Induced Hypertension for Delayed Cerebral Ischaemia After Aneurysmal Subarachnoid Haemorrhage:a Feasibility Study

Terminated

Phase 3 Results N/A

Update History

14 Oct '11
The description was updated.
New
Background: Delayed cerebral ischaemia (DCI) is a major complication after aneurysmal subarachnoid haemorrhage (SAH). The proportion of SAH patients who develop DCI is around 30%. Many centres around the world use induced hypertension, alone or in combination with haemodilution and hypervolaemia, so called Triple-H, as standard therapy in the treatment of DCI, but the efficacy of induced hypertension in reducing DCI is based on case series only, and not on a randomised clinical trial. Objective: To test the feasibility of a trial on induced hypertension to improve neurological outcome, and to assess whether induced hypertension results in improved cerebral blood flow (CBF) as measured by means of perfusion-CT. Study design: A randomised controlled feasibility trial. Study population: Patients admitted to the UMC Utrecht after recent SAH, who develop DCI. Twenty four patients will be randomised into a standard care group or one of the intervention groups. Interventions: Patients in the intervention groups are treated with induced hypertension (30 mmHg increase in mean arterial pressure) in order to improve CBF. Patients in the standard care group are treated according to the standardised SAH treatment protocol of the UMC Utrecht by monitoring mean arterial pressure and preventing dropping of mean arterial pressure to under 80 mmHg. 24-36 hours after instalment of the treatment, a perfusion CT scan is performed. In patients that do not show any neurological improvement within 24 hours after starting the hypertensive treatment, the administration of norepinephrine will be tapered. In patients who show improvement, induced hypertension will be continued for a total period of 72 hours, after which norepinephrine will be gradually tapered. Measurement of CBF is performed in all participants with perfusion CT-scanning of the brain at the beginning of the study (as part of regular patient care) and after 24-36 hours after starting . Main outcome measurement: The number of patients with the diagnosis of DCI after SAH, in which the intervention (induced hypertension) was adequately performed, included within 18 months after the start of the study.
Old
Background: Delayed cerebral ischaemia (DCI) is a major complication after aneurysmal subarachnoid haemorrhage (SAH). The proportion of SAH patients who develop DCI is around 30%. Many centres around the world use induced hypertension, alone or in combination with haemodilution and hypervolaemia, so called Triple-H, as standard therapy in the treatment of DCI, but the efficacy of induced hypertension in reducing DCI is based on case series only, and not on a randomised clinical trial. Objective: To test the feasibility of a trial on induced hypertension to improve neurological outcome, and to assess whether induced hypertension results in improved cerebral blood flow (CBF) as measured by means of perfusion-CT. Study design: A randomised controlled feasibility trial.
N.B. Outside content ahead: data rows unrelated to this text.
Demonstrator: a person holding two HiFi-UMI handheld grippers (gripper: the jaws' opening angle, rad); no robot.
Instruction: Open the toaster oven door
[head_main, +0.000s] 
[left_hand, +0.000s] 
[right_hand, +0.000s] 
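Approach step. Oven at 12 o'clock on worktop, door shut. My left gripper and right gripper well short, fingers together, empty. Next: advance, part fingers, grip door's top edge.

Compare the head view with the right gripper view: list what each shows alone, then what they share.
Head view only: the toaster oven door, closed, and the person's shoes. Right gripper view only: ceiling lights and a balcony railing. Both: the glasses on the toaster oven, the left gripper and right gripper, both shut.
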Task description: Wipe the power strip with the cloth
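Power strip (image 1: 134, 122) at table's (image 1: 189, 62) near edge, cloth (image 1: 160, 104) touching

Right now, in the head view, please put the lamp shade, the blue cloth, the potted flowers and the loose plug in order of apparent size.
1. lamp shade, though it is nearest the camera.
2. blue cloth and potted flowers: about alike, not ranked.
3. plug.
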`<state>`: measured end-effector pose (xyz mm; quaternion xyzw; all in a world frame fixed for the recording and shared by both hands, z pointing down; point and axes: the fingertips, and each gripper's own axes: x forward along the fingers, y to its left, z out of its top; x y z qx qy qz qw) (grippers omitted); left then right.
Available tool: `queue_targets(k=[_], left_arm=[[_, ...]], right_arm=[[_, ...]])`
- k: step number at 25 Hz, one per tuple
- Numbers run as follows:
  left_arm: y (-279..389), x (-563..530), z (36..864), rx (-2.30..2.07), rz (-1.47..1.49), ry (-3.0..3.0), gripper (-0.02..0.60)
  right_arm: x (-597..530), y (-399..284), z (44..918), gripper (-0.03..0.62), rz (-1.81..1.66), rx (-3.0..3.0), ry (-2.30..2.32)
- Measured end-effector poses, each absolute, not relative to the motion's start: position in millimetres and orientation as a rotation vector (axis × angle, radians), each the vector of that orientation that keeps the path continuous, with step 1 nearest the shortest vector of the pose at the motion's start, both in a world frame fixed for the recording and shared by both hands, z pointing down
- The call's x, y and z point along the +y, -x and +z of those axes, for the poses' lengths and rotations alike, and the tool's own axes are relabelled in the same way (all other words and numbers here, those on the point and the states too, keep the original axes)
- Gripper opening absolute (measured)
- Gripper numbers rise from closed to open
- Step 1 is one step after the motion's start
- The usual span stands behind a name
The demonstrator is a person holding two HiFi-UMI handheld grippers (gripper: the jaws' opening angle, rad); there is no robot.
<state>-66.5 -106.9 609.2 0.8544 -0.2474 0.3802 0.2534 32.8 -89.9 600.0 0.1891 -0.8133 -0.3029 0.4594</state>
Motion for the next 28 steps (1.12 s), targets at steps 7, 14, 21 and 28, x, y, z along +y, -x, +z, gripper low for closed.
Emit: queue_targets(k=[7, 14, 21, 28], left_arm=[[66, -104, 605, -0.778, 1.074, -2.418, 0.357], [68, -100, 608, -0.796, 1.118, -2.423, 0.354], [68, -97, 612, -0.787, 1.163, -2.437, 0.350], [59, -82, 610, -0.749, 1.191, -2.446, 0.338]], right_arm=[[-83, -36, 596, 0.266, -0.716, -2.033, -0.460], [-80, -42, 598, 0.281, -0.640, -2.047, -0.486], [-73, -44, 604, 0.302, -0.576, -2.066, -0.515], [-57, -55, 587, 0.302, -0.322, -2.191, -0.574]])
Study population: Patients admitted to the UMC Utrecht after recent SAH, who develop DCI. Twenty four patients will be randomised into a standard care group or one of the intervention groups. Interventions: Patients in the intervention groups are treated with induced hypertension (either 15 or 30 mmHg increase in mean arterial pressure) in order to improve CBF. Patients in the standard care group are treated according to the standardised SAH treatment protocol of the UMC Utrecht. 24-36 hours after instalment of the treatment, a perfusion CT scan is performed, and participants in the two hypertension arms of the trial either continue with induced hypertension until 60-84 hours after the start of the study, or to ceasing hypertension. Measurement of CBF is performed in all participants with perfusion CT-scanning of the brain at the beginning of the study (as part of regular patient care), after 24-36 hours and at the end of the study, after 60-84 hours. Main outcome measurement: The number of patients with the diagnosis of DCI after SAH, in which the intervention (induced hypertension) was adequately performed, included within 18 months after the start of the study.
A location was updated in Utrecht.
New
The overall status was removed for UMC Utrecht.